Game of Choices: Telltale Games Might Be Working on a Game of Thrones Title

For Telltale Games fans, this past week hasn’t been about waiting for The Walking Dead (okay, yes it has; it always is), but about the rumor that the company is in development on a game set in George R. R. Martin’s A Song of Ice and Fire universe, a possible union many are calling a dream partnership. Certainly there’s a lot of potential there; Telltale has shown its strengths in creating character-driven narratives again and again, and Martin’s series, regardless of flaws or strengths, is known for the same.

But though I love Telltale’s work, and though I follow ASoIaF media, I can’t help but approach this with some trepidation. Good news? Possible. But: is there room for another narrative that brushes on the events of the series?

Now, I haven’t read the Fables comics, nor have I finished The Wolf Among Us, so I can’t speak as to how that game bumps up against the comic storylines, but I stay caught up with The Walking Dead show and comic, and not only does the game operate parallel to the story, but the player in the game really can’t have a major impact on the other stories. It’s not like someone’s going to discover a cure for the zombies or anything, and unless the game presents a situation in which major characters from the other storylines can be killed (and they won’t), then the different properties might as well exist in separate universes (and, in fact, the game and comic exist in one, while the show exists in another version of the same universe).

But with Game of Thrones/ASoIaF, things are a little different. For the moneyed and/or titled and ambitious, there is but one aim — holding the throne, supporting the person who does, or being held in high regard by the person who does. In other words, there’s only one game in town, and that’s the game of thrones, and that game in the present-day storyline is pretty well set… and set for the years leading up to it, as well. In fact, the books, with the huge page count and the freedom to foray at will into flashback and early timeline, have set major, secondary, and tertiary events for decades prior to what’s happening in the books and show, and if a player can’t impact or change what’s to happen, what’s the real point?

As much as I’d like to get excited about a possible Telltale-Thrones partnership, that’s what I keep coming back to: what room is there for one such as I? Cyanide’s middling action-RPG presented a reportedly excellent story that filled in some gaps, and allowed the player to rub elbows with major characters in events set right before the books and show begin (with some overlap to the end of the show’s season one), but the strokes are broad. The royal bloodlines, such a major factor in show and books, figure in, but no path to alter major canon storylines is offered, of course. You stir the kettle a bit, but what happens in the books and show will always happen: some folks played the game of thrones, and some died.

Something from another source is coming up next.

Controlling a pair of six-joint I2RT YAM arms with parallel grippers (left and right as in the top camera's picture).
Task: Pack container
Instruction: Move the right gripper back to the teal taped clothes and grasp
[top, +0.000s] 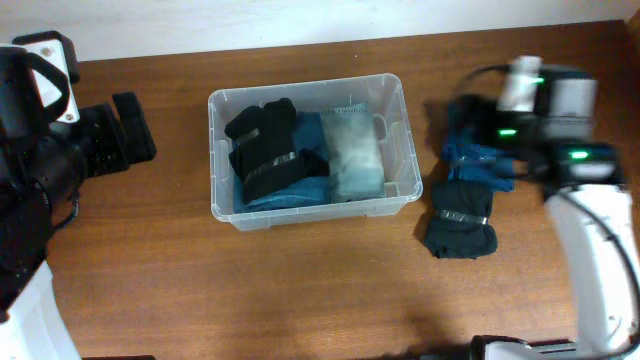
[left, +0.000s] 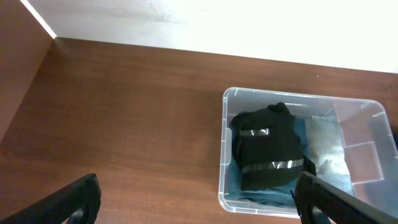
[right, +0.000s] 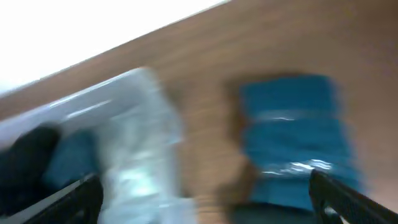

There are plenty of similar opportunities around the main story for a game to play with, but they are limited. Sure, take on the role of a minor lord and raise the level of your house, but know you can’t aspire too high, because all those major houses are pretty well set. Sure, join the Night’s Watch, but soon it will no longer resemble the Wall-walkers we see early in the canon story. Sure, adventure in the Free Cities, but know the Targaryen tide will roll in at some point. Because this isn’t like the Walking Dead. Sure, Game of Thrones is about survival, but there’s really only two versions of such survival: that pursued by the armies of peasants and serving folks who are often slaughtered by events sparked by the titled jockeying for position, or the survival of the titled themselves in games of war and loyalty. The first is somewhat boring and has no real impact. This is not a world in which a small man can rise. Martin’s dark universe has not allowed for much of that, and rightly so — leave that to the spinners of fairy tales. And the second? Well, see above; those wars are waging, bodies have been counted, and there are few to no new houses that could rise, and any real impact would change canon.

So I’ll offer a third option, one I doubt will be taken, but could be glorious: wouldn’t it be amazing if they threw canon out the window and allowed players the chance to rewrite Westerosi history if they wanted? Play as Ned Stark, or Cersei Lannister, or any of the main characters, and see what you would do with their events. Write your own game.

I’d love it. Alternately, set us far back in time, at the dawn of the First Men, or even in old Valyria, or drop us into the Free Cities a hundred years before the events of the books. This is an enormous universe, and while it would be fun to see cameos of the characters we know and love (or hate), there’s a lot of room to play without worrying about how things touch on canon. That, to me, seems like the best approach to mimic what the company has done with The Walking Dead to such success. Telltale knows how to situate the player in the middle of a dramatic, intense experience without fooling with canon. I just hope they can do it again.